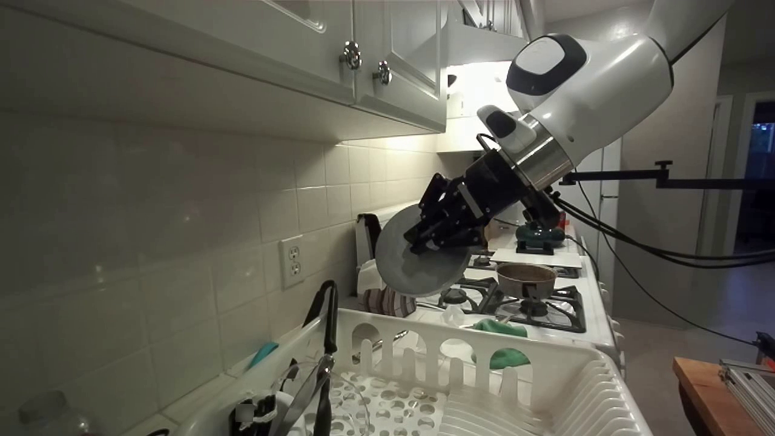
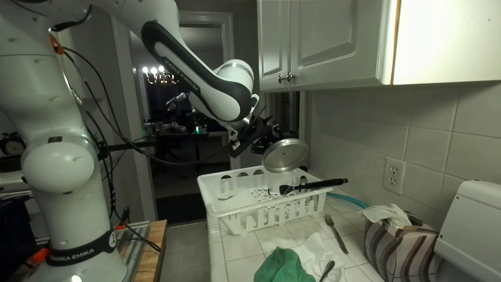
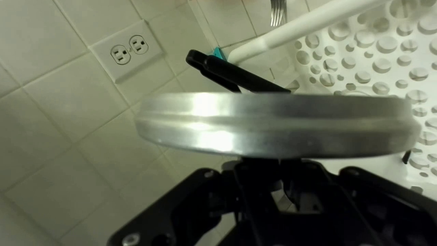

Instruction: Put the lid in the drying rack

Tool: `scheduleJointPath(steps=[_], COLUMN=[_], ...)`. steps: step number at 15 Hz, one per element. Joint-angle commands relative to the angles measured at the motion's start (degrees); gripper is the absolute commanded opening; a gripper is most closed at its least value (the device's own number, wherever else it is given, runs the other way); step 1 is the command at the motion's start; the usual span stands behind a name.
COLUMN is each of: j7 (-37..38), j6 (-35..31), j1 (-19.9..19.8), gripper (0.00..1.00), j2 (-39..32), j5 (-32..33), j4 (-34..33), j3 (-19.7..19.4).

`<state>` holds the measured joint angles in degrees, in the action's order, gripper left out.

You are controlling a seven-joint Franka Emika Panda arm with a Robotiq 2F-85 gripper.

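Tiled wall [image 1: 181, 254], 1 outlet [image 1: 292, 261]; 1 gripper [image 3: 278, 163], jaws clamping 1 tilted lid [image 2: 285, 156] above 1 drying rack [image 1: 431, 339].

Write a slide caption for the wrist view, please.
Wrist view: the gripper holds the metal lid edge-on, with black handles, a wall outlet and the white drying rack beyond.

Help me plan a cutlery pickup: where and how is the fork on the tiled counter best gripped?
Probably take the fork by mid-handle, from above, closing across its narrow width: it lies flat on the tiled counter, its handle long, slim and uncovered. The gripper holds the lid, so that likely needs setting down first.
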<state>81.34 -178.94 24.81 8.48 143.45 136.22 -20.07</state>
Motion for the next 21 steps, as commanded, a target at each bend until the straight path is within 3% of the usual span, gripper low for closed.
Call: scheduleJointPath(steps=[1,6,10,14,21], j7=[1.86,-1.19,-6.41,-20.45,-35.8], j6=[0.94,0.75,4.07,8.46,7.7], j1=[3.43,4.64,3.99,2.54,0.5], gripper=[0.06,0.06,0.06,0.06,0.06], j2=[-3.49,-6.43,-5.82,-5.23,-3.2], j5=[0.01,-4.62,-11.78,-18.17,-22.07], j4=[-0.47,3.86,11.25,15.37,14.53], j3=[1.97,4.9,4.69,3.53,3.27])
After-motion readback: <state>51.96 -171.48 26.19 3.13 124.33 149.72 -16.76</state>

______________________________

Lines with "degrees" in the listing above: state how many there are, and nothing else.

Worked solution
2